* _Problem_: Copy word for word the lines of the records below, beginning at the one with "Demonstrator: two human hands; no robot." and finishing at the one with "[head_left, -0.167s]", ends included, but none of the pictures.

(Saved data entries)

· · ·

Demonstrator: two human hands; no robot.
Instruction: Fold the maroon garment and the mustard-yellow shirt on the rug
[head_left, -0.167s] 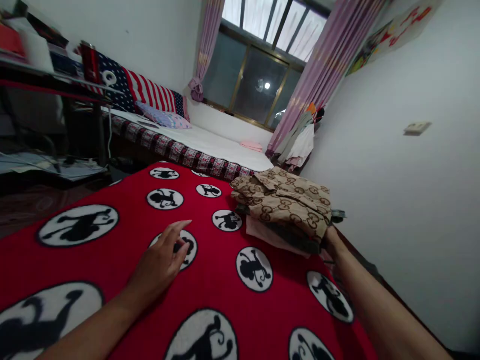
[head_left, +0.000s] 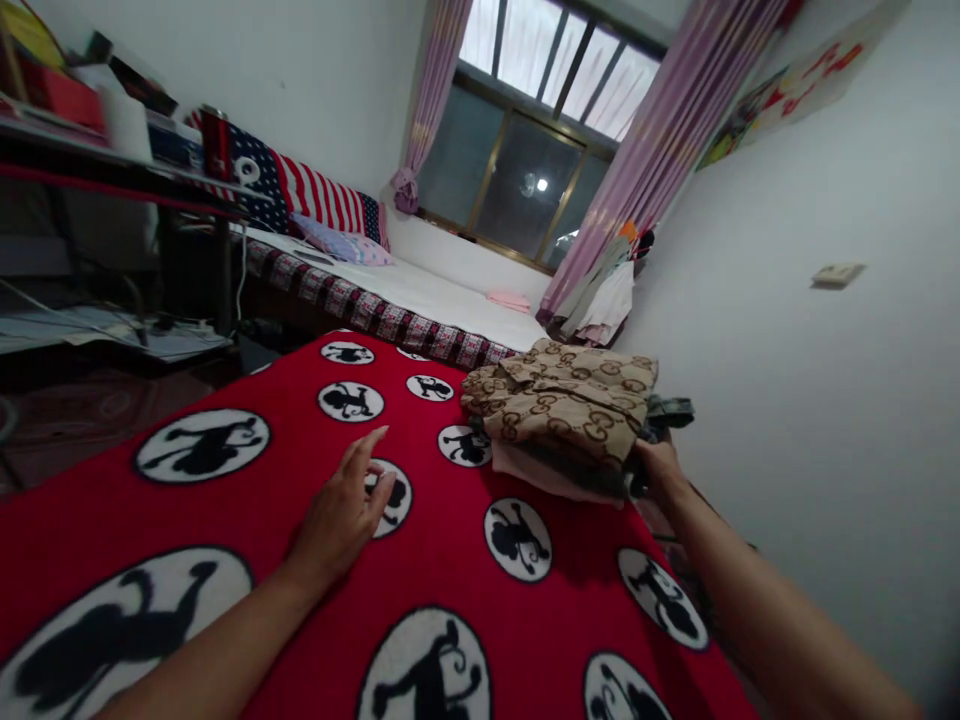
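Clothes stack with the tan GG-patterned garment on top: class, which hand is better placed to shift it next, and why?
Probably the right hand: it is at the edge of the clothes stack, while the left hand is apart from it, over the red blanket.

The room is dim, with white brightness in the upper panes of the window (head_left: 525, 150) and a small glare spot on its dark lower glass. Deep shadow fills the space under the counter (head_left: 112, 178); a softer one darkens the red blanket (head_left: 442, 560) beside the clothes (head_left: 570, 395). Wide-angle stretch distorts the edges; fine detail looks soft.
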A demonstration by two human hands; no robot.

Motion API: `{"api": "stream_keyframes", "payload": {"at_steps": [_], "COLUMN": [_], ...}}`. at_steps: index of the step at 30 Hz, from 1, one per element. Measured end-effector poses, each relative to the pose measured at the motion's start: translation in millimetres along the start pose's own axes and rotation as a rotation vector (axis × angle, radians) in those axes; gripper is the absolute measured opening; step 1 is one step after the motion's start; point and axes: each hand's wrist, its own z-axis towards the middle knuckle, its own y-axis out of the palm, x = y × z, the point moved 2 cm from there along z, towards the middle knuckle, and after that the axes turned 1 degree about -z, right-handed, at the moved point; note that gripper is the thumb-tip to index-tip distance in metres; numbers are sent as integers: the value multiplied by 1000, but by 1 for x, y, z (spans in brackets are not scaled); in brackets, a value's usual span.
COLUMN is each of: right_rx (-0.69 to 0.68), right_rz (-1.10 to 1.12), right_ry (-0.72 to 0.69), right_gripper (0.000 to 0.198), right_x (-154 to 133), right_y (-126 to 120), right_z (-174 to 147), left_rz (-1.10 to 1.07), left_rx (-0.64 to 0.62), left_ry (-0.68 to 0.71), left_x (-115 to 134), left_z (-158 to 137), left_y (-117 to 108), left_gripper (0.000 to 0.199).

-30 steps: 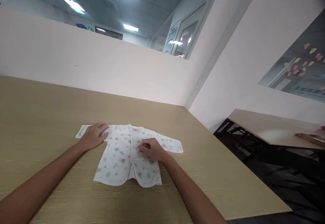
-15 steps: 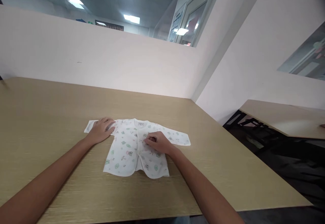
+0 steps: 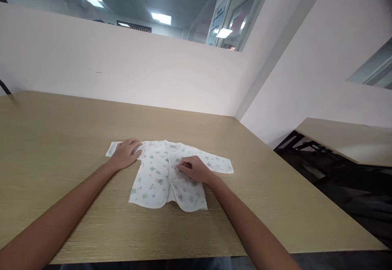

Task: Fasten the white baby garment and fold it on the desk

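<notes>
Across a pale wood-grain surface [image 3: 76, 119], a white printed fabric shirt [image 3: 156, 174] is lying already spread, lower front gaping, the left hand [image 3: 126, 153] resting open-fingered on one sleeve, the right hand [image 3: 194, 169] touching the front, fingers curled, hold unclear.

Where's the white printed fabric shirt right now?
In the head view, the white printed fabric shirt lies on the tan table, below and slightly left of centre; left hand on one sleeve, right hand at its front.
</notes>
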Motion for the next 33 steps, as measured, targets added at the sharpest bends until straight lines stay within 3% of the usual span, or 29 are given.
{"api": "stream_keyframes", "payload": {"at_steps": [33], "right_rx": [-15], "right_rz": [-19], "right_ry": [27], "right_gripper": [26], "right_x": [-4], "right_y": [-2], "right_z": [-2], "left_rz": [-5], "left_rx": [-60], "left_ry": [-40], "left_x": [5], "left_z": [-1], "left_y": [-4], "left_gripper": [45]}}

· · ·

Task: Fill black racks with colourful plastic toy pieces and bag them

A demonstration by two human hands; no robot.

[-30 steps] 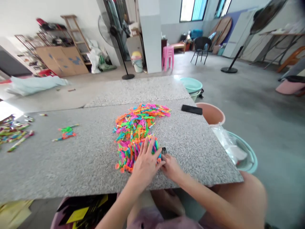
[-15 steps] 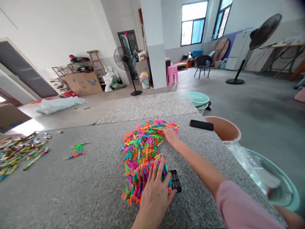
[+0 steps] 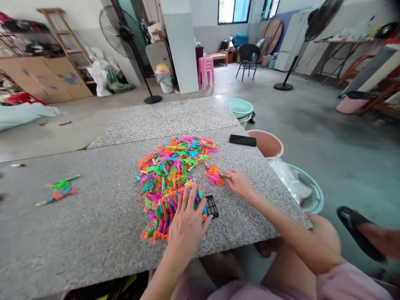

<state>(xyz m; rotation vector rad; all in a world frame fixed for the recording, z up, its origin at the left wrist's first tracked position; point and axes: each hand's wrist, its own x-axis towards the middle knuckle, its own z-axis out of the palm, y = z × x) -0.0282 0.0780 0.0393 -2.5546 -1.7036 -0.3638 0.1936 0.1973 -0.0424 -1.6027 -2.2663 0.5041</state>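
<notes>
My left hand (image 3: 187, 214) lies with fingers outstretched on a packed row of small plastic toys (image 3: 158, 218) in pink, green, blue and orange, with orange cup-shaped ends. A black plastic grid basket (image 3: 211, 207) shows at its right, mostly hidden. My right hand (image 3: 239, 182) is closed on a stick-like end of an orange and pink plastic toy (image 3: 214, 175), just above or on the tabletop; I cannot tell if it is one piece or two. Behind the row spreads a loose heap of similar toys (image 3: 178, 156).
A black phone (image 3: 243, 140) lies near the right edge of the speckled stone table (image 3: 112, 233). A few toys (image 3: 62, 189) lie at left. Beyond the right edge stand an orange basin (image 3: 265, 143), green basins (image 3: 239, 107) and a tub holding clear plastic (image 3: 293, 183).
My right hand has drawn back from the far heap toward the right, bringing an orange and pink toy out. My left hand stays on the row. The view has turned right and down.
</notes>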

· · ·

* _Result for this task_:
Demonstrator: two human hands; no robot.
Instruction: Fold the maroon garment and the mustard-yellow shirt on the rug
[head_left, -0.167s] 

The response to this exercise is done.